By Attorney Jennifer D. Kahl on November 17. 2017

Congratulations! Dad trusted you and selected you to be the executor of his estate. But now, Dad has passed away and you are up to your ears in funeral arrangements, bills, and siblings pestering you for their inheritance. Where do you go from here?

First, take a deep breath

Too often I get calls like this: “Help! This is urgent! Dad died last night, and I’m the executor. I need to meet with you tomorrow so that we can get everything started!”

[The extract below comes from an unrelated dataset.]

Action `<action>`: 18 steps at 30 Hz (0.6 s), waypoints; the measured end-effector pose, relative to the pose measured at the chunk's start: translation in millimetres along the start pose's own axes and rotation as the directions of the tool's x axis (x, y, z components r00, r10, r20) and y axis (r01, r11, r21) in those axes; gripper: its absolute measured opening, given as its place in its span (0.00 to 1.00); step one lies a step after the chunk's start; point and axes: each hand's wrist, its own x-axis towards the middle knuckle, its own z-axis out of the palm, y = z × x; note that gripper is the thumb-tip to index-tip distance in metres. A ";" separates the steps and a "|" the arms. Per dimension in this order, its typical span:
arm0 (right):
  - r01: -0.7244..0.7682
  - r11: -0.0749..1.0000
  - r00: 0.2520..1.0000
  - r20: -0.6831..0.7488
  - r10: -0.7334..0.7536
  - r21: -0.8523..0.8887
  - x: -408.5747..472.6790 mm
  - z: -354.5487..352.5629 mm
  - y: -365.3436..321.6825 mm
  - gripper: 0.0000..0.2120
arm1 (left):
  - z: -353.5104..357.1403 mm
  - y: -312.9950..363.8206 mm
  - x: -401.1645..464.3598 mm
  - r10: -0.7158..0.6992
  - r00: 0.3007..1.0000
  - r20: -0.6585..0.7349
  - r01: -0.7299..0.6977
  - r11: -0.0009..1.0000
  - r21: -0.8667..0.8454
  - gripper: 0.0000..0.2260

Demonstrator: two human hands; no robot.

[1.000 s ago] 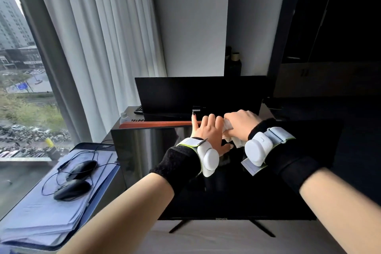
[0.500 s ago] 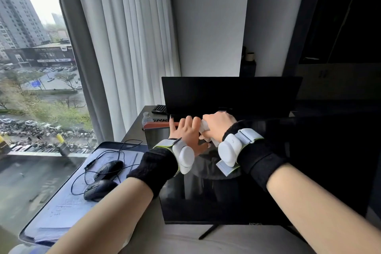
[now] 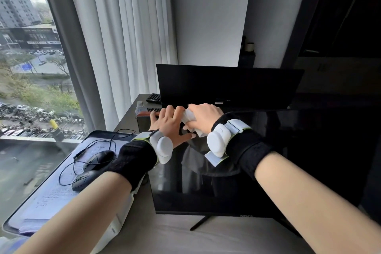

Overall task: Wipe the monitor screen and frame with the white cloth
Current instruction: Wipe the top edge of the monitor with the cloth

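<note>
1. The right hand is curling its fingers round the bunched cloth, gripping it at the top edge of the monitor.
2. The left hand is lying just left of the cloth with fingers straight and slightly spread, resting on the same top edge and holding nothing.
3. Below both sets of fingers the dark screen is running down toward the desk; beyond the fingertips a second monitor is standing.
4. To wipe the frame well, I judge the right hand should be keeping a flat pad of cloth under the fingertips and be drawing it along the edge, away from the left hand.
5. The left hand is best bracing the panel, so that it is not tipping backward on its stand.
6. Left of the left hand, two mice are lying on papers.
</note>
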 end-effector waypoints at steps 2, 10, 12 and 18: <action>0.006 0.999 1.000 0.005 -0.006 0.031 -4.6 -3.9 2.7 0.24 | 0.1 2.3 -0.8 0.011 1.000 -0.026 -0.011 1.000 0.009 0.35; 0.048 0.996 0.999 -0.023 -0.046 0.073 -29.0 -11.8 16.6 0.21 | -12.2 27.7 -9.8 0.027 0.998 -0.051 -0.025 0.999 0.038 0.38; 0.067 0.995 0.997 -0.037 -0.064 0.076 -36.5 -12.2 20.7 0.21 | -15.1 35.5 -14.5 0.026 0.998 -0.062 -0.023 0.998 0.051 0.39; 0.136 0.986 0.989 -0.069 -0.130 0.094 -57.1 -12.9 30.1 0.22 | -18.7 50.1 -32.2 0.018 0.990 -0.140 -0.010 0.998 0.059 0.39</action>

Let’s take a step back and breathe. If Dad passed away last night, you are in no condition to come see me. For one thing, you are so stressed and sad that you won’t remember a word I say. And secondly, there is absolutely no reason to rush. Dad’s house or IRA isn’t going to disappear while you take a few weeks (or months) to grieve with your family. So, plan the funeral, put Dad to rest, spend time with your family, and come back in a few months when you have yourself collected.

Second, see an experienced probate attorney

Just because Dad nominated you to be his executor doesn’t mean that you are the executor yet. No one is an executor until he or she goes down to the courthouse and “qualifies” as such. When you do this, the court will give you papers that show that you are the executor.

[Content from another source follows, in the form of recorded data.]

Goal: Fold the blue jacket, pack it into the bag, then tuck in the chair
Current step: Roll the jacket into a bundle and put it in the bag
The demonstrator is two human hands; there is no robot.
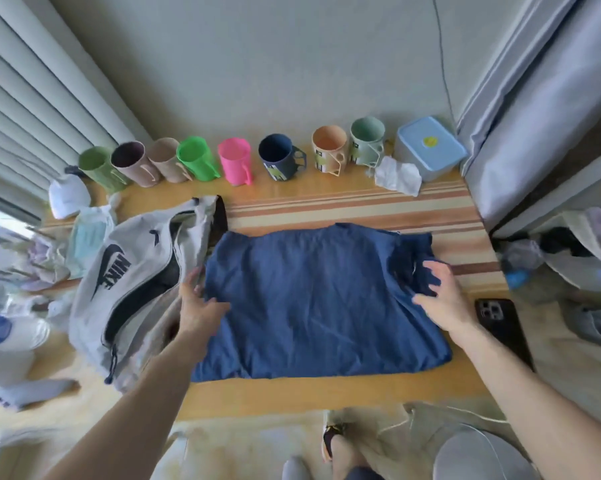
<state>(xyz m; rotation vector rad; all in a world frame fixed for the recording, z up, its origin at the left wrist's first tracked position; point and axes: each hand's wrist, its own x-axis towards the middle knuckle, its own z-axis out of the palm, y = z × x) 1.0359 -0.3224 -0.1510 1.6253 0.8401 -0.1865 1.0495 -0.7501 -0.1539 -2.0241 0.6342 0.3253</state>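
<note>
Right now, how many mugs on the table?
8, in a row at the back of the table, left to right: light green, brown, beige, bright green, pink, navy, peach, mint. None seems hidden.

I've got both forearms bare, stretched fwd and angling inward from the bottom corners. L hand (197,301) is palm down, wrist near straight, fingers (191,280) together and pointing away, thumb splayed to the R. R hand (442,299) is palm down too, fingers spread and loosely bent, thumb out to the L. Hands well apart.
</note>
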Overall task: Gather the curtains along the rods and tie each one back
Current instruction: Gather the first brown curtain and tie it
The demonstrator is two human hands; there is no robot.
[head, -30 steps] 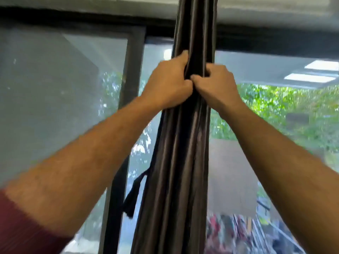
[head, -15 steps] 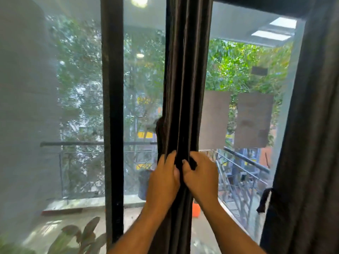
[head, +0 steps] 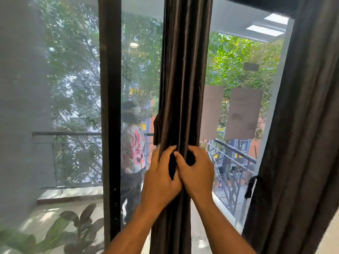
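Your left hand (head: 161, 177) and right hand (head: 197, 176) clamp the gathered dark brown satin curtain (head: 185, 79), untied; the charcoal curtain (head: 300, 125) waits.

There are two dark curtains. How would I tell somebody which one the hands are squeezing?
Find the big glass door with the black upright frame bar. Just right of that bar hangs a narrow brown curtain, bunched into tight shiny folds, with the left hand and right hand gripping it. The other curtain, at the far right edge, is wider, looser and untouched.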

Now, just because I told you that you have to go to the courthouse to become the executor doesn’t mean that I actually want you to go do that! On the contrary, I want you to come see me because we may determine that Dad’s estate doesn’t need an executor. Being an executor is a lot of work and a lot of responsibility! Qualifying as executor opens up a formal probate estate that will probably take 1 to 2 years to settle. We want to avoid this if we can!

There are many situations where we can avoid formal probate. For example, if Dad has beneficiary designations on all of his assets, you probably don’t need to qualify as executor. Also, if Dad’s countable probate estate is less than $50,000, you also don’t need to qualify.

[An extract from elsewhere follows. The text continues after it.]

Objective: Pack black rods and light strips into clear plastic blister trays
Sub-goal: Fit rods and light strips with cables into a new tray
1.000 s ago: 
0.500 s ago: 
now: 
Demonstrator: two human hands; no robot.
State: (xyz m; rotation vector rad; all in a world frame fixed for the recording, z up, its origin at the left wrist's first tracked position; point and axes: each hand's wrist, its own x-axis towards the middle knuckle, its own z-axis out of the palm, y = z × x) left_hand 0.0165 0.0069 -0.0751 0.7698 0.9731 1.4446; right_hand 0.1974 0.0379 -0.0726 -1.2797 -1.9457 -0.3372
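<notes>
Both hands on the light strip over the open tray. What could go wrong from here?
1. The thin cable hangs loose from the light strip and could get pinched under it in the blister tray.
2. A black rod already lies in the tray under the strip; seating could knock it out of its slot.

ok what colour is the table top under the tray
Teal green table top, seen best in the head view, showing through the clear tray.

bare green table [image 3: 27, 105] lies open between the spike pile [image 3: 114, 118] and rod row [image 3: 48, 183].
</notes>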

So please, don’t rush off to the courthouse before you have consulted with an experienced probate attorney who has told you whether or not you should qualify!

What should you take with you when you visit the attorney?

Of course, you need to bring a copy of Dad’s will. After that, the most important information is about Dad’s finances. Your lawyer needs to know everything that Dad owned and what its value was on the date of his death. She also needs to know how that asset is titled (i.e. does it have a joint owner, or is it in the name of a trust), and if it has a beneficiary designation.

At The Heritage Law Group, we send you a list of everything that you need bring, as well as some basic intake forms for you to complete prior to your visit. Please call today so that we can get you on the schedule!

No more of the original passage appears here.